**Records for this exercise**:
+---+
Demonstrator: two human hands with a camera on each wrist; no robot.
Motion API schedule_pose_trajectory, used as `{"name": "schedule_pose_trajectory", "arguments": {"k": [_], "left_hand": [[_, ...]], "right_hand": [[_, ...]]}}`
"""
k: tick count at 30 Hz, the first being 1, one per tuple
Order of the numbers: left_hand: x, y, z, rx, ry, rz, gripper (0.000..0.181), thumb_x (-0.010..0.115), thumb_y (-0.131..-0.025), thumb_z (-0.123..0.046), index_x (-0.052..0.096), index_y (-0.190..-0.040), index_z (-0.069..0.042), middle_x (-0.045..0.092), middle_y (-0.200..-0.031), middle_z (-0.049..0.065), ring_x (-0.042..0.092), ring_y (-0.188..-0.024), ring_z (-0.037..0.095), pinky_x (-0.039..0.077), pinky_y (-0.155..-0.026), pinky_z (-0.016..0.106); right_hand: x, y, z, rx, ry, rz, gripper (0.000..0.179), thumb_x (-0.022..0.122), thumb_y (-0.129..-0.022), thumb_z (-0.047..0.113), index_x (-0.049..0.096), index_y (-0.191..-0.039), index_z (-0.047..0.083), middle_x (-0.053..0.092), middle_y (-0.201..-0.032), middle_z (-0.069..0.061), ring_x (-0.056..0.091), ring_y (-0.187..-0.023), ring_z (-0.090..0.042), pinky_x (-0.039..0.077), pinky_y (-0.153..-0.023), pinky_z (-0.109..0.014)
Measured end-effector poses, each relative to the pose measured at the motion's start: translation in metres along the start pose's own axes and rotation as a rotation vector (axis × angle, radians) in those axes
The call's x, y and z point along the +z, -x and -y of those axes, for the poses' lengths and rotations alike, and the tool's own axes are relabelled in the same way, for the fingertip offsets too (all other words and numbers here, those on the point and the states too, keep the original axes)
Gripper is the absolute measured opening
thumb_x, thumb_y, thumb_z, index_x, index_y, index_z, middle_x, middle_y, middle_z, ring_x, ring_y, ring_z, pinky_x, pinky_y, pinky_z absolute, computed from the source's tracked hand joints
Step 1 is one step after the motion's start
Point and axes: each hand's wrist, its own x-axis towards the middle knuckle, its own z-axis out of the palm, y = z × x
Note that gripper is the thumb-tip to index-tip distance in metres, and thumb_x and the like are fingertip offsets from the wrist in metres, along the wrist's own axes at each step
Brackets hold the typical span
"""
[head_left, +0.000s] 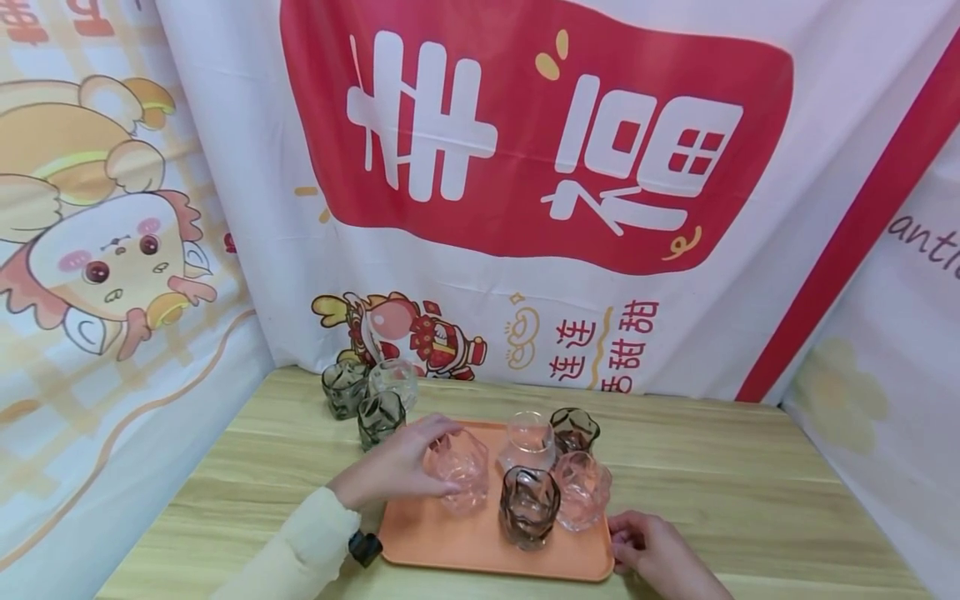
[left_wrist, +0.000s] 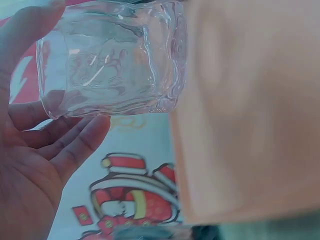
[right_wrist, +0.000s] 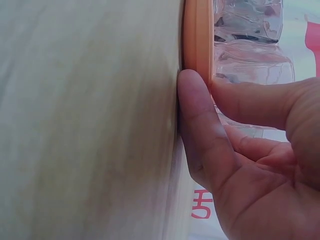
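Holding a clear glass [head_left: 467, 483] in the left hand [head_left: 397, 462], with thumb and fingers spread wide around the rim end, likely for keeping it upright with the base free; cannot tell contact from slight gap between base and orange tray [head_left: 420, 537]. Pinching that tray narrowly near its near right corner with the right hand [head_left: 652, 546], probably against sliding. Right of the left grip, grouped close, perhaps to save room: a round glass [head_left: 528, 442], a faceted glass [head_left: 583, 496], a dark glass [head_left: 529, 508] and, at or just past the far right corner, a brown glass [head_left: 575, 429]. Beyond and left of that grip, on the wooden table [head_left: 750, 500]: a smoky glass [head_left: 346, 389], a second smoky glass [head_left: 382, 421] and a clear tumbler [head_left: 393, 383]. Tight just right of the left hand, before the dark glass; roomier on its near side, over bare tray out to the near rim. Bounded beyond by printed cloth [head_left: 510, 275]; wide open right of the right grip.
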Motion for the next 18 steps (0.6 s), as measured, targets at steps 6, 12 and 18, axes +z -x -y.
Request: {"name": "schedule_pose_trajectory", "arguments": {"k": [6, 12, 18], "left_hand": [[-0.023, 0.017, 0.002, -0.019, -0.024, -0.072, 0.082, 0.082, -0.067, -0.045, 0.051, -0.136, -0.014, 0.055, -0.132, 0.001, 0.056, -0.113, 0.017, 0.052, -0.093, 0.039], [-0.044, 0.041, 0.013, -0.005, -0.099, -0.176, 0.082, 0.083, -0.065, -0.047, 0.054, -0.132, -0.008, 0.060, -0.117, 0.001, 0.060, -0.100, 0.014, 0.055, -0.086, 0.036], [-0.067, 0.072, 0.031, -0.029, -0.171, -0.241, 0.080, 0.084, -0.065, -0.044, 0.055, -0.130, -0.006, 0.061, -0.119, 0.006, 0.061, -0.099, 0.018, 0.055, -0.086, 0.042]], "right_hand": [[0.000, 0.002, -0.002, -0.037, -0.003, 0.003, 0.023, 0.066, -0.085, 0.004, 0.064, -0.106, -0.005, 0.065, -0.084, -0.001, 0.060, -0.076, -0.014, 0.052, -0.061, -0.024], [0.001, 0.001, -0.003, -0.036, -0.021, 0.007, 0.023, 0.066, -0.086, 0.004, 0.064, -0.106, -0.005, 0.066, -0.084, -0.002, 0.061, -0.076, -0.015, 0.053, -0.061, -0.025], [0.001, 0.000, -0.003, -0.035, -0.051, 0.019, 0.023, 0.062, -0.085, -0.002, 0.063, -0.107, -0.007, 0.066, -0.084, -0.003, 0.061, -0.075, -0.016, 0.054, -0.061, -0.027]]}}
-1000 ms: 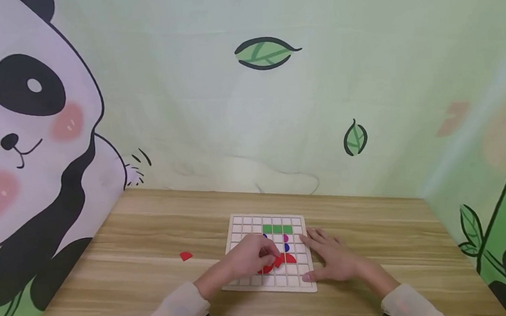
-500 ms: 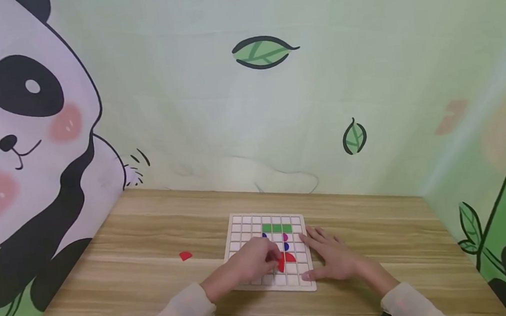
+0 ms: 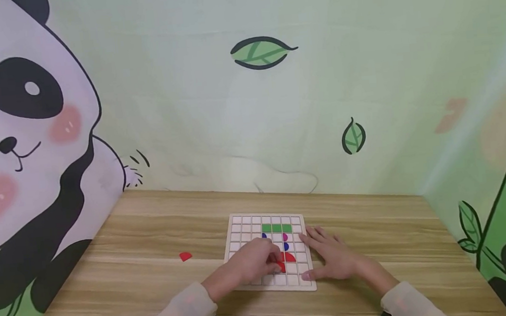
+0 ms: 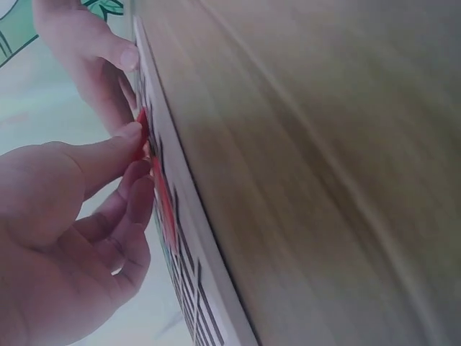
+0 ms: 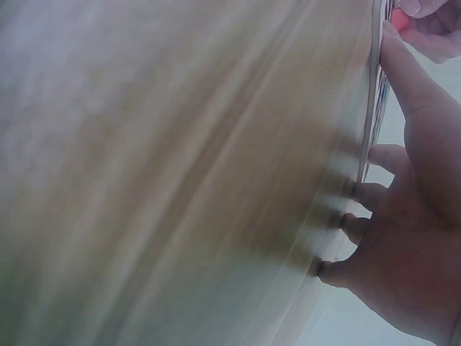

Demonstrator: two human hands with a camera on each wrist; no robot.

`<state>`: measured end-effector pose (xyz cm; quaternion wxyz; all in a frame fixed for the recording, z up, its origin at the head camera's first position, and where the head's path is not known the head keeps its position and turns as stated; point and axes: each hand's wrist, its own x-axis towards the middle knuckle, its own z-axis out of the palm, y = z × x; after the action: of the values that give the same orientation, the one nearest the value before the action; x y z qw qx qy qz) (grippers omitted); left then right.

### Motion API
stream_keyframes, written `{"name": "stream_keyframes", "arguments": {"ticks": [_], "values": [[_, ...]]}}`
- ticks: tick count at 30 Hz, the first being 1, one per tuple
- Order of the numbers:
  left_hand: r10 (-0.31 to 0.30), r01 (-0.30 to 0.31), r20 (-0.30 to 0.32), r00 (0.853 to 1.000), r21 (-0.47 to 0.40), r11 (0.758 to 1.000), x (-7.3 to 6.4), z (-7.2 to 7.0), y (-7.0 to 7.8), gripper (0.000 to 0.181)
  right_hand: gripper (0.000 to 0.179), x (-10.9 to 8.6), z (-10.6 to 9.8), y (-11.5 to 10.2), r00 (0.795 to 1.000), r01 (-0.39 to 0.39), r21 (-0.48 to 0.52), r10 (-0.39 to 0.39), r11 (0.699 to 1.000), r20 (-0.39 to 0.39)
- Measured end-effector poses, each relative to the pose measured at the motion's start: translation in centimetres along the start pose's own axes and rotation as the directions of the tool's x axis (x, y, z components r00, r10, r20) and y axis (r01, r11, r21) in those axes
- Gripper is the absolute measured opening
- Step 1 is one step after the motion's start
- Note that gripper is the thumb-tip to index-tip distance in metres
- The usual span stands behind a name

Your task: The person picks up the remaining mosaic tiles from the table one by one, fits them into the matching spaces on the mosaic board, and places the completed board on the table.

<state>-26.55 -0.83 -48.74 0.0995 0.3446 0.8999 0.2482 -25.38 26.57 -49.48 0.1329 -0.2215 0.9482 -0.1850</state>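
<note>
A white grid board (image 3: pixel 294 280) lies on the wooden table, with green squares (image 3: pixel 277 227) near its far edge. Below them sit a magenta half-round piece (image 3: pixel 285 237), a blue half-round piece (image 3: pixel 286 246) and a red quarter-round piece (image 3: pixel 290 257). My left hand (image 3: pixel 253 258) reaches over the board and pinches a red piece (image 4: pixel 141 133) between thumb and fingers, at a cell beside that quarter-round. The hand covers part of the board's left half. My right hand (image 3: pixel 334 256) rests spread along the right edge, thumb and a fingertip on the board, other fingers on the table.
A loose red quarter-round piece (image 3: pixel 185 256) lies on the wooden table (image 3: pixel 157 297) left of the board. Behind the table hangs a printed backdrop (image 3: pixel 185 108) with a panda and leaves.
My left hand has shifted slightly right and nearer me, and the red piece it holds has turned and gone down against the board. My right hand stays in place.
</note>
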Motion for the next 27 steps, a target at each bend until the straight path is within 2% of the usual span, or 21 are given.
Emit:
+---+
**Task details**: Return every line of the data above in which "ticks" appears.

**Response**:
stream_keyframes, written `{"name": "stream_keyframes", "arguments": {"ticks": [_], "values": [[_, ...]]}}`
- ticks: tick count at 30 Hz, the first being 1, one per tuple

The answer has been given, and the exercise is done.